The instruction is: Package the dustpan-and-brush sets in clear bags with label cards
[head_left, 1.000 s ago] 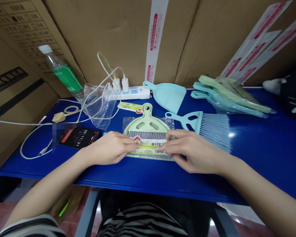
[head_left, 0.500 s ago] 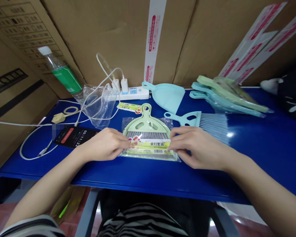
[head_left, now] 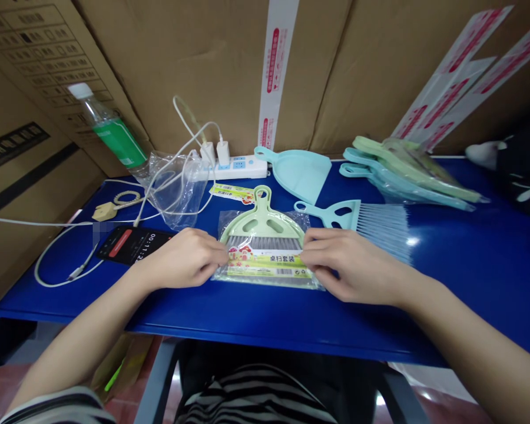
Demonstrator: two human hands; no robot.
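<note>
A green dustpan and brush set (head_left: 265, 222) lies flat in a clear plastic bag in front of me, handle pointing away. Across the grey bristles runs a printed label strip (head_left: 269, 262) with red mushrooms and yellow-green bands. My left hand (head_left: 193, 257) is closed, fingertips pinching the bag's left edge beside the label. On the opposite side my right hand (head_left: 353, 264) is closed on the bag's right edge, its fingers overlapping the label's end. Just behind the right hand rest a light blue brush (head_left: 335, 213) and, farther back, a light blue dustpan (head_left: 301, 171).
Several bagged dustpan sets (head_left: 406, 171) are piled at the back right. At the left are a phone (head_left: 135, 244), white cables, a crumpled plastic bag (head_left: 176, 194), a power strip (head_left: 242, 167) and a leaning bottle (head_left: 119, 141). Cardboard (head_left: 212, 65) walls the blue table's (head_left: 256, 321) back.
The label strip now sits slightly tilted, with more of its mushroom print uncovered. My left fingertips have shifted a little left, and my right fingers reach slightly farther over the label's end.
</note>
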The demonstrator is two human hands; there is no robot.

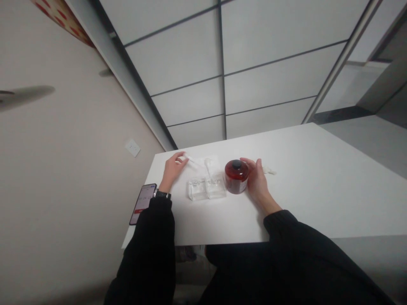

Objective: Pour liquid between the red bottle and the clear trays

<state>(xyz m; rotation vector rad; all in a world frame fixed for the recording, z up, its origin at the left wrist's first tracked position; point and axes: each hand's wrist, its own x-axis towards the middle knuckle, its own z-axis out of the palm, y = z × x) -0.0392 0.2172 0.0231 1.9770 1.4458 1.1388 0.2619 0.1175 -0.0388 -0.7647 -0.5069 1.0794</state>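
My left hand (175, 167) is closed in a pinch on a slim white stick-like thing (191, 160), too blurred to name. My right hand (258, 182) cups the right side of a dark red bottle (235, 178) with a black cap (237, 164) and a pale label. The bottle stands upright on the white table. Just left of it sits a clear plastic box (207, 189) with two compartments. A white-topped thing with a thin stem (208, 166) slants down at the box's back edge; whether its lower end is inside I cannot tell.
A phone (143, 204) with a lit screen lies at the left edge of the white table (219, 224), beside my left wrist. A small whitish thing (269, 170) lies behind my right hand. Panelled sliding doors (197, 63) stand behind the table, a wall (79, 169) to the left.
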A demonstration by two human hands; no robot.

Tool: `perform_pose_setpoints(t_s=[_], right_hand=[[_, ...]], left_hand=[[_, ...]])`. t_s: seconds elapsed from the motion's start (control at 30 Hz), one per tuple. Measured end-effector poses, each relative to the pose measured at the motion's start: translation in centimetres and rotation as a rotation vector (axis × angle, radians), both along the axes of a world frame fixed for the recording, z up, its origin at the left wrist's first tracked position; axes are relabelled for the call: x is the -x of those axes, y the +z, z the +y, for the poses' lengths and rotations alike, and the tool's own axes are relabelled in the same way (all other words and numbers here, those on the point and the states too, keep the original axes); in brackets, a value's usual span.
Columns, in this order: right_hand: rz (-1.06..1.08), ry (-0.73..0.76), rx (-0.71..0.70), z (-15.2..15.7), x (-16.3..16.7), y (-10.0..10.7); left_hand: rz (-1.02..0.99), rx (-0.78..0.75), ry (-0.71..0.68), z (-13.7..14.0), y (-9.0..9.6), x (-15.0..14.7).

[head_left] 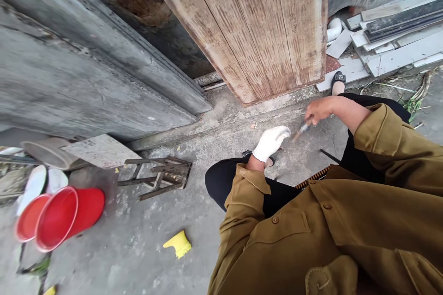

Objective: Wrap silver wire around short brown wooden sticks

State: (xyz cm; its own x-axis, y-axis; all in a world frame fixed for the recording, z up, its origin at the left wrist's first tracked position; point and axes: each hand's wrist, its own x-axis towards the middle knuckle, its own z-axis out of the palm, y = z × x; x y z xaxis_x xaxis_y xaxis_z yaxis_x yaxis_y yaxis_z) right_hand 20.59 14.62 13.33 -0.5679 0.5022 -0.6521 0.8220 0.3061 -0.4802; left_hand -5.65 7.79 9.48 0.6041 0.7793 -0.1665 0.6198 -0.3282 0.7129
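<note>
Your right hand (319,110) is gripping a brush-like tool (302,131) beside your curled left hand (272,141), contents unclear; slipping risks jabbing it.

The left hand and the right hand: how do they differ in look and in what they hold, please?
The left hand wears a white glove, while the right hand is bare. The right hand grips a blurred brush-like tool; whether the left hand holds anything, I cannot tell. Both come out of folded brown sleeves.
</note>
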Motion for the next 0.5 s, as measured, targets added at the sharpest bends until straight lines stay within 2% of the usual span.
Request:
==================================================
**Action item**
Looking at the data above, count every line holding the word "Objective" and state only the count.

**Response**
2